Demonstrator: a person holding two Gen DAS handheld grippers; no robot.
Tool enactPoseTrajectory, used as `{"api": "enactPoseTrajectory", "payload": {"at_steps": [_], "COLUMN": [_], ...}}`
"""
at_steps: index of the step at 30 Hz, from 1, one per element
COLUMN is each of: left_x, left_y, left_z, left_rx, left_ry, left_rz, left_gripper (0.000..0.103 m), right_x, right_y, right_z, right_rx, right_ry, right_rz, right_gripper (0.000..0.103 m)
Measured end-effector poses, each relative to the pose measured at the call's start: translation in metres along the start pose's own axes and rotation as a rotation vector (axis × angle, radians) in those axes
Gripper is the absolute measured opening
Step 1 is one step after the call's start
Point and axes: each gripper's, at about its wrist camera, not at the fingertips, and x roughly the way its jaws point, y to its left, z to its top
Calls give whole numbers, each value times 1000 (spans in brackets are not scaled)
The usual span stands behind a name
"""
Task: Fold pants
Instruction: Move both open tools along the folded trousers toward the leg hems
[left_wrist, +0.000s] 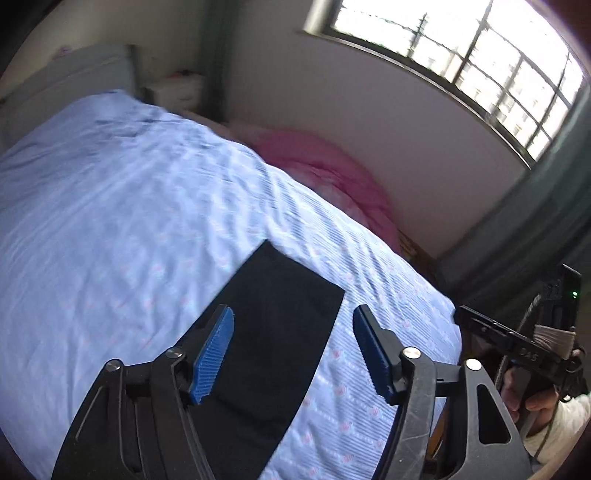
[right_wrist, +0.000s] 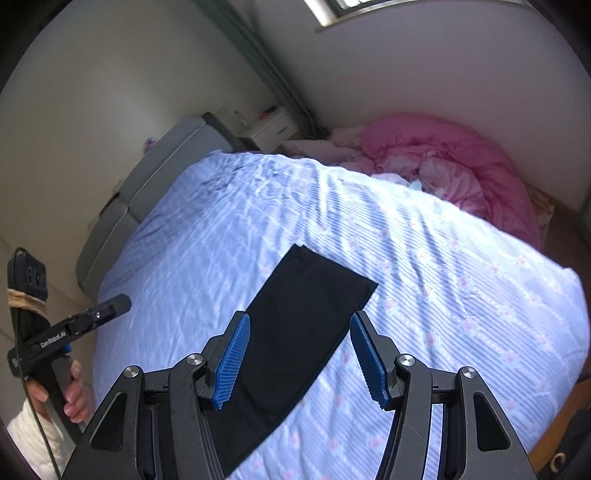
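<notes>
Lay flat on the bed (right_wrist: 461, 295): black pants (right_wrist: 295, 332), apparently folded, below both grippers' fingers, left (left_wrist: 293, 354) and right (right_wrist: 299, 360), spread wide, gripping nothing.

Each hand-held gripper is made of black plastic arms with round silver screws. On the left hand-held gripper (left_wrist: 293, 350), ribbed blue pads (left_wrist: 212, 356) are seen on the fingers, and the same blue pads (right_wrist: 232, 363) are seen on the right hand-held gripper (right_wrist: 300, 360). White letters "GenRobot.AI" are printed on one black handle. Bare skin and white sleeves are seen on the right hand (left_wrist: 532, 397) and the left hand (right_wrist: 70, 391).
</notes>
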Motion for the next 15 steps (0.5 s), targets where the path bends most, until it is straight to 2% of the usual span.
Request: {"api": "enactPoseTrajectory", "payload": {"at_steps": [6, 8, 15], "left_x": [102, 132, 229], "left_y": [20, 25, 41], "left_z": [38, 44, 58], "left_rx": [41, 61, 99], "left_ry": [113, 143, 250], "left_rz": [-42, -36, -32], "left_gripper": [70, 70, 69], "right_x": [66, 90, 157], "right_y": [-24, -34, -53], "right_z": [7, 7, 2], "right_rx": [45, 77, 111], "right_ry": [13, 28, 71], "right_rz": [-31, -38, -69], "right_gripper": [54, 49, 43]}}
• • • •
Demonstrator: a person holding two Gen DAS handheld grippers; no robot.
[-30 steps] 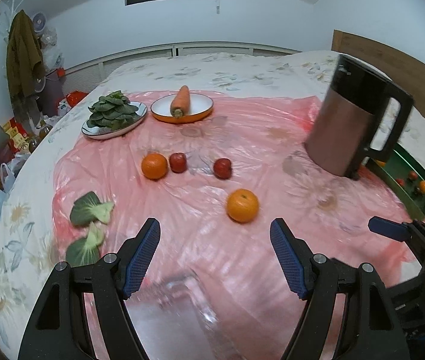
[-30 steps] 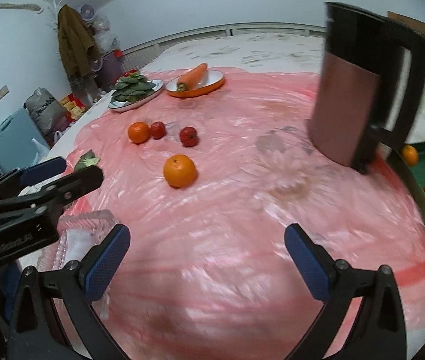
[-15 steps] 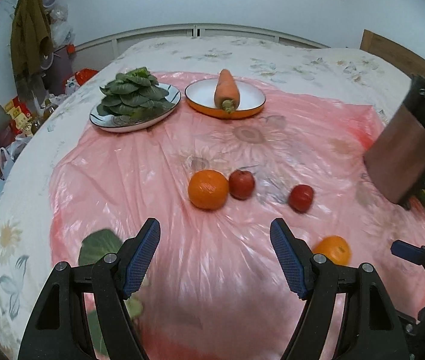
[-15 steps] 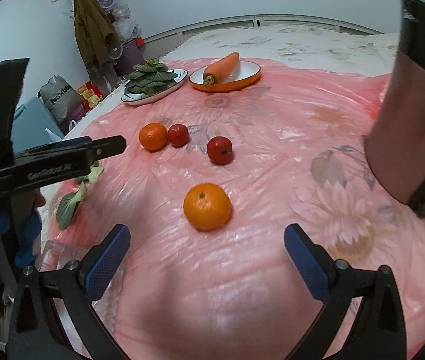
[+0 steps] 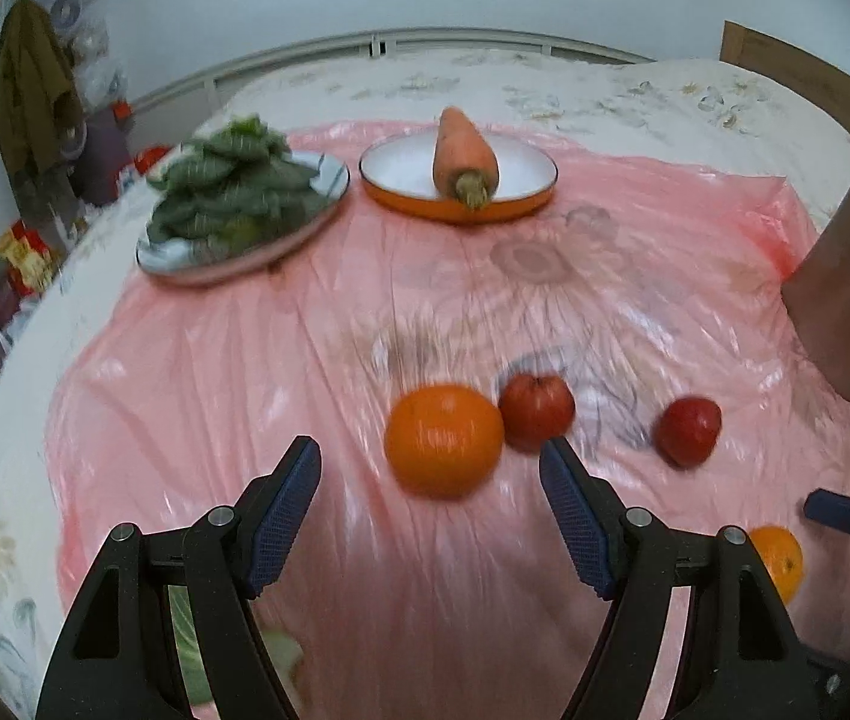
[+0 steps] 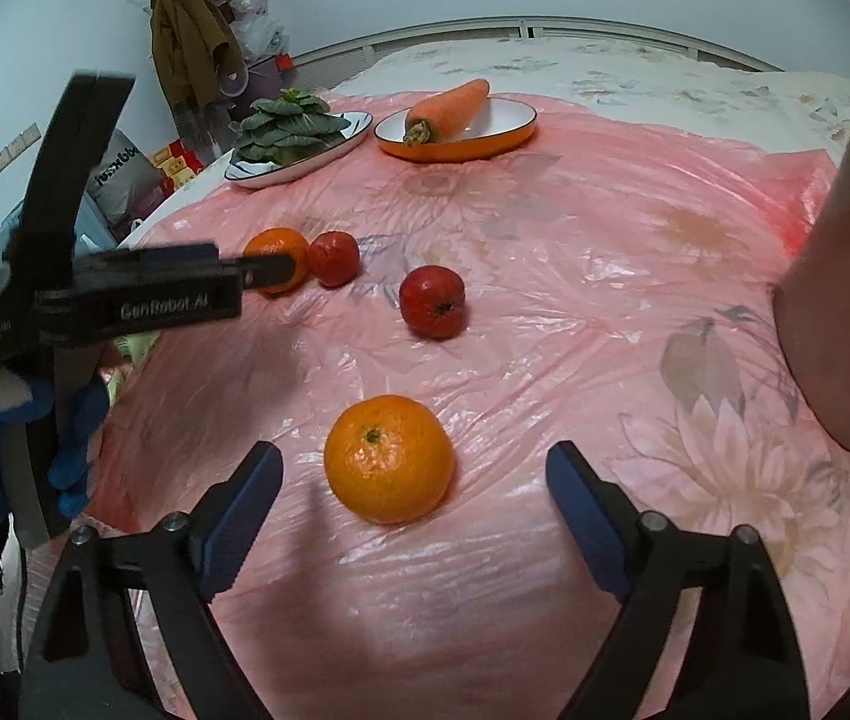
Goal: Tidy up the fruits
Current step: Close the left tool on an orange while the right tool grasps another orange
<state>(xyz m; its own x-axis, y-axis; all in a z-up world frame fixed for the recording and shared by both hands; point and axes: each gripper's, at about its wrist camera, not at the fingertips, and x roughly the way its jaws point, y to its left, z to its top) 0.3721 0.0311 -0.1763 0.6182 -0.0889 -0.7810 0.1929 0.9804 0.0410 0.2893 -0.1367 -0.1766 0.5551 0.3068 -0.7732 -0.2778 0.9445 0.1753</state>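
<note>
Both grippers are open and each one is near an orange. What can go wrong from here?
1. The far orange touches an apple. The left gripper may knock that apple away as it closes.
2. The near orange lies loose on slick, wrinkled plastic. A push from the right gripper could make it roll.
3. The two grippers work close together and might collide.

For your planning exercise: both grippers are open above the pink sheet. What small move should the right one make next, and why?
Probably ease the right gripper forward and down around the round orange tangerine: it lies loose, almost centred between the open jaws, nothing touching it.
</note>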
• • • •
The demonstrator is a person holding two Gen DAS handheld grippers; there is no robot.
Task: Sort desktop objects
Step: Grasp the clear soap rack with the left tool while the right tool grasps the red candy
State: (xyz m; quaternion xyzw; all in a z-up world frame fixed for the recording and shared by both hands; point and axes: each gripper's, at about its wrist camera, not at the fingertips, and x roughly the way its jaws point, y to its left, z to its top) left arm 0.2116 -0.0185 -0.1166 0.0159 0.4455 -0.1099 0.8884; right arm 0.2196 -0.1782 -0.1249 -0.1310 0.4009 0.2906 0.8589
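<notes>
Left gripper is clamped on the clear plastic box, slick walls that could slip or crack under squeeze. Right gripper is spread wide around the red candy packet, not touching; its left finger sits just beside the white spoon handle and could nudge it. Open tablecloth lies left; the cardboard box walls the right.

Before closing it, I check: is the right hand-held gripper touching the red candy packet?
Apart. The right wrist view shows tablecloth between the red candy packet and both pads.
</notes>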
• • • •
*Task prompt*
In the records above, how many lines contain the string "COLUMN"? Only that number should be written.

*Written solution*
2